Quite a game tonight at the Meadowlands. Tony Romo gave a gutsy performance, given that his hand was the size and color of an eggplant, but the Giants pass rushers came to play tonight. So did Eli, Hakeem, and especially Victor Cruz. I’ve been singing this kid’s praises since the beginning of the season. Was I right, or was I right?

The game looked like a laugher in the first half, the Giants dominating on both sides of the ball and running up a 21-0 margin. That all started with Cruz, again, when he turned a short third-and-one pass to the flat into a 70 yard touchdown scamper. And the D did the rest. Osi, Kiwi, Canty, JPP, Tuck… they never gave Romo time to breathe.

Third quarter, though, things started to sour. Suddenly the momentum shifted, as it will in the NFL. Suddenly it was the G-Men going three-and-out and the Cowboys driving down the field. They made it 21-7, stopped the Giants, got the ball back, drove down to the shadow of the goalposts, then went for it on a fourth-and-one instead of taking the chip shot field goal. The Giants stuffed ’em and got the ball on downs, and you’d think that would have shifted the momentum back… but it didn’t. The Cowboys D shut down the Giants in another three-and-out, the punt was short, a 15-yard unsportsmanlike conduct penalty got tacked on, and wham, bam, Romo led them down and now it was 21-14.

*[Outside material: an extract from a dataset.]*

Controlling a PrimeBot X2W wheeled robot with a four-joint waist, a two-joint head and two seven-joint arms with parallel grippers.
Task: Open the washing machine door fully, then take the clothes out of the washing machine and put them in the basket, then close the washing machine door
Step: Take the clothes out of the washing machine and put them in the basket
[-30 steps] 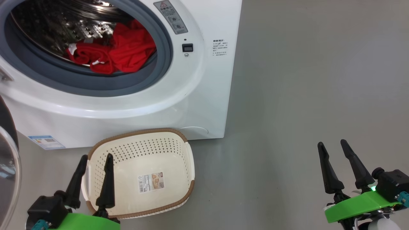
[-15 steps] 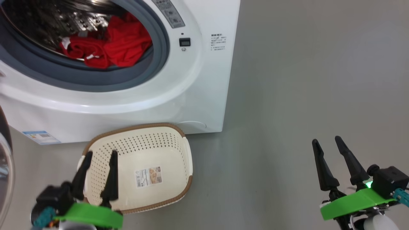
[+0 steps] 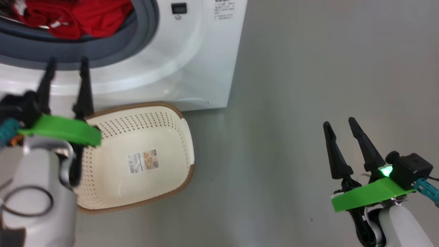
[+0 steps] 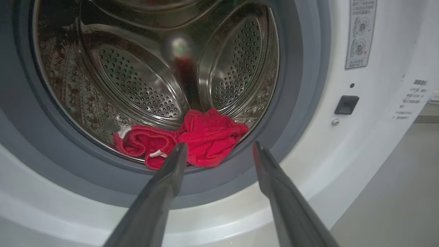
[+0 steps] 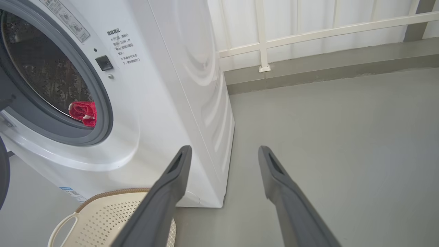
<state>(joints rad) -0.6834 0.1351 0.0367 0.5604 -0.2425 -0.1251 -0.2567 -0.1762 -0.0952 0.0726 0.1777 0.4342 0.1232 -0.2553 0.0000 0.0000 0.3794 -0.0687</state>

At that point I was sweating bullets and moaning, especially when the Giants got the ball back and went nowhere on their first two downs. Suddenly it was third-and-ten, and it looked as though we’d have to give the ball back to the Cowboys again, with all that momentum. Falter now, and we were staring down the barrel of a tied score. Then the ball was snapped, Eli faded back, rushers came crashing in all around him, it looked dire… but somehow Eli spun away, just as he did in the Superbowl, and he heaved the ball way way downfield, and instead of David Tyree it was Victor Cruz, and the kid went way up in the air above the defenders and snatched that ball for a great catch… and just like that, the Giants had the momentum back.

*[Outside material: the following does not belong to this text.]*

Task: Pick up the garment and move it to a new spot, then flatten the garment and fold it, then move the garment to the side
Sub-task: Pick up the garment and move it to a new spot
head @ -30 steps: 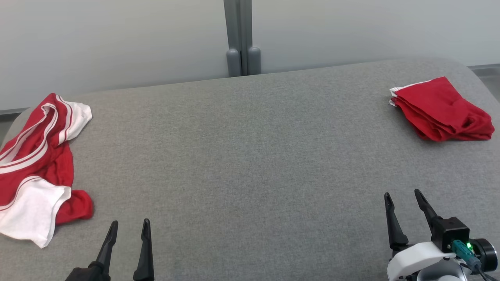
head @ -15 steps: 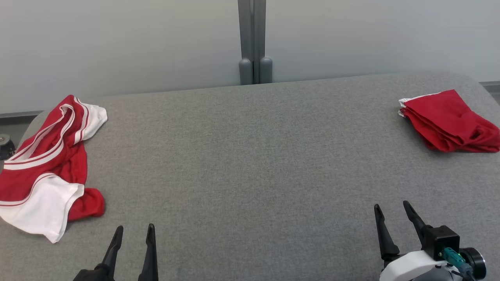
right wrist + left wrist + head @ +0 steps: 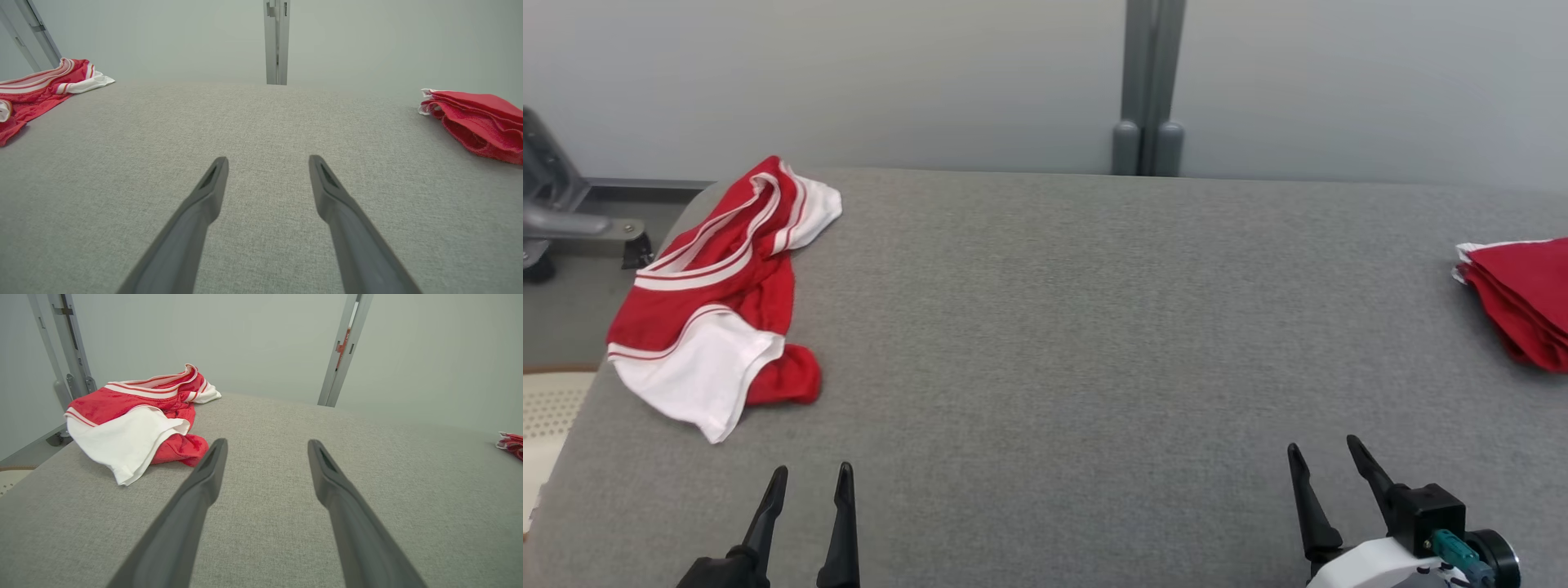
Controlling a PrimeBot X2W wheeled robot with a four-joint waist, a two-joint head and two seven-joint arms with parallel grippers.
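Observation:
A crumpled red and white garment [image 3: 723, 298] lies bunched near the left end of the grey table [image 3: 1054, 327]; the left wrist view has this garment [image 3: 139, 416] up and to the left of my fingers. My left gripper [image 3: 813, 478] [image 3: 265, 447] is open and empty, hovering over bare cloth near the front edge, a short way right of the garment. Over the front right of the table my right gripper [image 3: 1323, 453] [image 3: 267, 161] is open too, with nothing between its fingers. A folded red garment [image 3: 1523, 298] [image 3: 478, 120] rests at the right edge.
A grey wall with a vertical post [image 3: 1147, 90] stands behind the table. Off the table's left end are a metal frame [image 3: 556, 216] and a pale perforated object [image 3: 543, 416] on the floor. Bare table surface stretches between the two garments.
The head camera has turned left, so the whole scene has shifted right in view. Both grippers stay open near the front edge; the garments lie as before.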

There was more excitement to come. A fumble near the goal line that stopped my heart (but thankfully the Giants recovered). More Giant sacks. More great Victor Cruz catches. A couple nifty catches from Hakeem Nicks. Great play for Eli. The final strip/ sack of Romo. But that long Eli-to-Cruz bomb, under heavy pressure, just when things looks darkest… that was the fulcrum on which the game turned.

And now the Giants are in the show, and live to play another week, facing the Falcons next Sunday at MetLife Stadium. And Jerry Jones is flying home wearing his pissy face. You have to love Jerry Jones in his pissy face.

Ah, football. Nothing like it.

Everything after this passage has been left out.